## Read and upload chemical clustering of PubChem cids
* clustering was done outside of this script using morgan2 fingerprints from rdkit with tanimoto cutoff of 0.5 and mcl clustering with perplexity of 1.8
* In general any clustering method should work here which will result in relatively granular clusters, i.e. which will not join compounds together that would not be considered to belong together, so that one can take automated decisions per cluster without risk of mixing the profiles / MoAs of multiple chemotypes 

In [None]:
import sqlite3 
import pandas as pd
import glob
import os

In [None]:
df = pd.read_csv("pubchem_cids.chemfp_1.8_clusters.csv")

In [None]:
conn = sqlite3.connect('../pubchem_gcm.db')

In [None]:
conn.execute('''DROP TABLE IF EXISTS gcm_clusters;''')

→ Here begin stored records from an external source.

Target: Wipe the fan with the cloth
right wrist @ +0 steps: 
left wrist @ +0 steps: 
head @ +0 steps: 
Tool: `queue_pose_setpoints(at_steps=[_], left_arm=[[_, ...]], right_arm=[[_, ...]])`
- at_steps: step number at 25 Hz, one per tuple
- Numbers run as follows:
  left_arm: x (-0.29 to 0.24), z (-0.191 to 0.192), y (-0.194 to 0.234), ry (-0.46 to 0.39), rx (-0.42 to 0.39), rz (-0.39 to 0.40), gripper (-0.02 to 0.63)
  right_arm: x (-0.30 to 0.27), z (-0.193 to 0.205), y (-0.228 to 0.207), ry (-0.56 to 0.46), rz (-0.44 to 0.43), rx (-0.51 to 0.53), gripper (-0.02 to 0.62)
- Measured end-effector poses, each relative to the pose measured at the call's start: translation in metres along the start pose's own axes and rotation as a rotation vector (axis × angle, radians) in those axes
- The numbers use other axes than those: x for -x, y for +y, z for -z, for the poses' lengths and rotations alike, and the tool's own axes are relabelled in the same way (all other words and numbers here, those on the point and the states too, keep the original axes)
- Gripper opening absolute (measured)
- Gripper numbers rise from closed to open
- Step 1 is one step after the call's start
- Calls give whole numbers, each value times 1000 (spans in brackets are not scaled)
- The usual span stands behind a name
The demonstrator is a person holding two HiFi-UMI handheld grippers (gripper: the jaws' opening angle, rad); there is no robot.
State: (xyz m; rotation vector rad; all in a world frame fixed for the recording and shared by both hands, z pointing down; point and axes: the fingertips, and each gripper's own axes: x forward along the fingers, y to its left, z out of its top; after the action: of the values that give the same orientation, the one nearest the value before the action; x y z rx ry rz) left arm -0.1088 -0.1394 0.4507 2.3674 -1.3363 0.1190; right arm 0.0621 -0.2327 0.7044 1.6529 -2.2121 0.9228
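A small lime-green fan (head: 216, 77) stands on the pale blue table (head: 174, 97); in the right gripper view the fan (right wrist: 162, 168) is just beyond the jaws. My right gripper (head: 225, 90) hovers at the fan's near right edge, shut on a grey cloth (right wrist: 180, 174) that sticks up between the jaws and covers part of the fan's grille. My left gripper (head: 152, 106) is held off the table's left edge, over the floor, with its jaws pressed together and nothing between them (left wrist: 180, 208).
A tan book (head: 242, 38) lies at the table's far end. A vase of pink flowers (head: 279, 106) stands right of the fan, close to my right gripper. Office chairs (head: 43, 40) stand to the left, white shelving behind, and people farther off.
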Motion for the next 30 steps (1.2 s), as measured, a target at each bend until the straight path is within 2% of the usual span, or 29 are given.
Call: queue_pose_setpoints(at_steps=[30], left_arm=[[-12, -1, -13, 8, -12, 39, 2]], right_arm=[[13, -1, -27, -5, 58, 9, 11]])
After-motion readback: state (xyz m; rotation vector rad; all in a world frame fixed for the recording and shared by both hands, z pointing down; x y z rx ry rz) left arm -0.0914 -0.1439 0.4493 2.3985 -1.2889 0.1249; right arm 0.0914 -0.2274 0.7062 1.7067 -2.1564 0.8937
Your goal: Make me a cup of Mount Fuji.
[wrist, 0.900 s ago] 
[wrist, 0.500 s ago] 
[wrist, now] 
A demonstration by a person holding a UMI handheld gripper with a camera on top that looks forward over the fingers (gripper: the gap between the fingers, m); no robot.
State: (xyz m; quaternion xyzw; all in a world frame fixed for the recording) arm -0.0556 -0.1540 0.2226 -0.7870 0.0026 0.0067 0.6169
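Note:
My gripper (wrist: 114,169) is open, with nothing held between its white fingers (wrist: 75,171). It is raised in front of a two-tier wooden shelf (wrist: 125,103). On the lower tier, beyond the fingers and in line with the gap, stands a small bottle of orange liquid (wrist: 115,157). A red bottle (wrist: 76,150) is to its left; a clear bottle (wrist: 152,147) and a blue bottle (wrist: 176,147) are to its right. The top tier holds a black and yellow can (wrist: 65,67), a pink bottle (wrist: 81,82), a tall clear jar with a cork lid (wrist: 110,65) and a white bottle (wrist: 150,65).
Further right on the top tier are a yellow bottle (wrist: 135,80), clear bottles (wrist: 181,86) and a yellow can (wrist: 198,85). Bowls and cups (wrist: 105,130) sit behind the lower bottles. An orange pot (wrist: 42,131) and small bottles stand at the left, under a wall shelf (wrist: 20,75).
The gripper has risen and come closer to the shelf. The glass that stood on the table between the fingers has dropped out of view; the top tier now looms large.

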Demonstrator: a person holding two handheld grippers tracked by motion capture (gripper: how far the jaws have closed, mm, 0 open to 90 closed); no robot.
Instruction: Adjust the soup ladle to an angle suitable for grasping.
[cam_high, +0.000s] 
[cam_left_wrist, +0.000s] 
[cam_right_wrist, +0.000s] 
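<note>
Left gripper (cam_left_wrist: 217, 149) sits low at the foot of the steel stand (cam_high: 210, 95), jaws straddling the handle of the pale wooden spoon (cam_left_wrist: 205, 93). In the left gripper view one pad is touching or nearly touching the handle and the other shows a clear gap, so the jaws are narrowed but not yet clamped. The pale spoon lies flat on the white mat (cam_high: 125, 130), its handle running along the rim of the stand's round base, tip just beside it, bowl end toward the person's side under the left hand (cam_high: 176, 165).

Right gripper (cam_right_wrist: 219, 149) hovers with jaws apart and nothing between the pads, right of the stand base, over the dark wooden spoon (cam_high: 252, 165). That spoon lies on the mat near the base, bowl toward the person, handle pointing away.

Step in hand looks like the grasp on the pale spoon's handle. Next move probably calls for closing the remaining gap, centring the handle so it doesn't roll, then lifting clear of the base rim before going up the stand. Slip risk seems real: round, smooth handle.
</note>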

# create table with keys before and add via pandas
conn.execute('''
CREATE TABLE gcm_clusters(
         inchi_key INT,
         gcm_cluster INT,
         cluster_size INT,
         cid INT,
         smiles TEXT,
         PRIMARY KEY(gcm_cluster, cid)
         );
         ''')

In [None]:
df.to_sql('gcm_clusters', conn, if_exists='append', index=False) 

In [None]:
conn.execute('''CREATE INDEX gcm_cluster_cid_index ON gcm_clusters (cid);''')

### stats

In [None]:
pd.read_sql('select count (*) from gcm_clusters ', conn)

In [None]:
conn.close()